+++ Data segment

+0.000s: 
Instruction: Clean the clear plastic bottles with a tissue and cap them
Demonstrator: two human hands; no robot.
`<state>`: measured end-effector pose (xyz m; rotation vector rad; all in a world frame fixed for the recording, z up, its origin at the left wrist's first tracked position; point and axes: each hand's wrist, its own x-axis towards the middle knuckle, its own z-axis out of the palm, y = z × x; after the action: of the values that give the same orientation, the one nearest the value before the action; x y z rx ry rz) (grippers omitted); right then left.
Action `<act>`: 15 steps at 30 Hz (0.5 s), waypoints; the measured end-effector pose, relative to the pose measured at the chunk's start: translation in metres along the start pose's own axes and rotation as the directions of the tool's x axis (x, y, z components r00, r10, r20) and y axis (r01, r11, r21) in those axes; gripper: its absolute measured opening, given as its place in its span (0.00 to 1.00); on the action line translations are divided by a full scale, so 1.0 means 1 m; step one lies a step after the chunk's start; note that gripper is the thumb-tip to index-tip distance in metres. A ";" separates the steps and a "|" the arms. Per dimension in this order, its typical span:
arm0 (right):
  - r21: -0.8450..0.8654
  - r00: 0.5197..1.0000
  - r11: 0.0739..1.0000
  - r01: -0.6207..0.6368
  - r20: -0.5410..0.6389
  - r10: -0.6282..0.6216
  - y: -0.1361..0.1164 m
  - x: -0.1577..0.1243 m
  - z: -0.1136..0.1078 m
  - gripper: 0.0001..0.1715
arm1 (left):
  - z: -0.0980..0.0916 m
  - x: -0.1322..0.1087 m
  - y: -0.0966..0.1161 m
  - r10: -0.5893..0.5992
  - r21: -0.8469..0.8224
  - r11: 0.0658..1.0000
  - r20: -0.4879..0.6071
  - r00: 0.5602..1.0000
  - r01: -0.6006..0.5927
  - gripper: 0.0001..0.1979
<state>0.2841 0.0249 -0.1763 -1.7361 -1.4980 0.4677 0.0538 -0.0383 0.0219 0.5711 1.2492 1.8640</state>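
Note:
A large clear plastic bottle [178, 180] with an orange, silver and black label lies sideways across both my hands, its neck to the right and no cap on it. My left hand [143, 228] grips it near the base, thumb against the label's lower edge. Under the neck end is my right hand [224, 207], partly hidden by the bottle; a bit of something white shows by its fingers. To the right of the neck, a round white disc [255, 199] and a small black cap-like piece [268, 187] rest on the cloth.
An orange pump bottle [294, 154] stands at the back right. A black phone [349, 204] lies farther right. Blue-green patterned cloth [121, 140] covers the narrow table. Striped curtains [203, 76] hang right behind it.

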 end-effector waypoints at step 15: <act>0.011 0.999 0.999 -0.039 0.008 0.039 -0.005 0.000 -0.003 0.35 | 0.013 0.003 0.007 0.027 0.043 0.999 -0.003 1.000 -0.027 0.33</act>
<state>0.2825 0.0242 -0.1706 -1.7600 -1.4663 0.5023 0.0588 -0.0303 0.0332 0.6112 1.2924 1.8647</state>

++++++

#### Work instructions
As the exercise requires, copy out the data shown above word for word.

#### Answer box
+0.000s: 
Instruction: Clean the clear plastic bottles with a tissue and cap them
Demonstrator: two human hands; no robot.
`<state>`: measured end-effector pose (xyz m; rotation vector rad; all in a world frame fixed for the recording, z up, its origin at the left wrist's first tracked position; point and axes: each hand's wrist, its own x-axis towards the middle knuckle, its own z-axis out of the palm, y = z × x; after the action: of the values that give the same orientation, the one nearest the value before the action; x y z rx ry rz) (grippers omitted); right then left.
Action `<act>`: 15 steps at 30 Hz (0.5 s), waypoints; the measured end-effector pose, relative to the pose measured at the chunk's start: translation in metres along the start pose's own axes and rotation as the directions of the tool's x axis (x, y, z components r00, r10, r20) and y axis (r01, r11, r21) in those axes; gripper: its absolute measured opening, given as its place in its span (0.00 to 1.00); on the action line translations are divided by a full scale, so 1.0 means 1 m; step one lies a step after the chunk's start; note that gripper is the thumb-tip to index-tip distance in metres. A ";" separates the steps and a "|" the arms. Per dimension in this order, its typical span:
arm0 (right):
  - r21: -0.8450..0.8654
  - r00: 0.5197..1.0000
  - r11: 0.0739..1.0000
  - r01: -0.6207..0.6368
  - r20: -0.5410..0.6389
  - r10: -0.6282..0.6216
  - y: -0.1361..0.1164 m
  - x: -0.1577..0.1243 m
  - z: -0.1136..0.1078 m
  - gripper: 0.0001..0.1715
arm1 (left):
  - z: -0.0980..0.0916 m
  - x: -0.1322..0.1087 m
  - y: -0.0966..0.1161 m
  - r10: -0.5893..0.5992
  - r21: -0.8469..0.8224
  - r11: 0.0658..1.0000
  - r20: -0.4879..0.6071
  - r00: 0.5602..1.0000
  - r01: -0.6006..0.5927
  - gripper: 0.0001..0.1979
<state>0.2841 0.0249 -0.1763 -1.7361 -1.4980 0.4677 0.0538 -0.0383 0.0219 0.5711 1.2492 1.8640</state>
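Note:
A large clear plastic bottle [178, 180] with an orange, silver and black label lies sideways across both my hands, its neck to the right and no cap on it. My left hand [143, 228] grips it near the base, thumb against the label's lower edge. Under the neck end is my right hand [224, 207], partly hidden by the bottle; a bit of something white shows by its fingers. To the right of the neck, a round white disc [255, 199] and a small black cap-like piece [268, 187] rest on the cloth.
An orange pump bottle [294, 154] stands at the back right. A black phone [349, 204] lies farther right. Blue-green patterned cloth [121, 140] covers the narrow table. Striped curtains [203, 76] hang right behind it.
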
 end-effector waypoints at step 15: <act>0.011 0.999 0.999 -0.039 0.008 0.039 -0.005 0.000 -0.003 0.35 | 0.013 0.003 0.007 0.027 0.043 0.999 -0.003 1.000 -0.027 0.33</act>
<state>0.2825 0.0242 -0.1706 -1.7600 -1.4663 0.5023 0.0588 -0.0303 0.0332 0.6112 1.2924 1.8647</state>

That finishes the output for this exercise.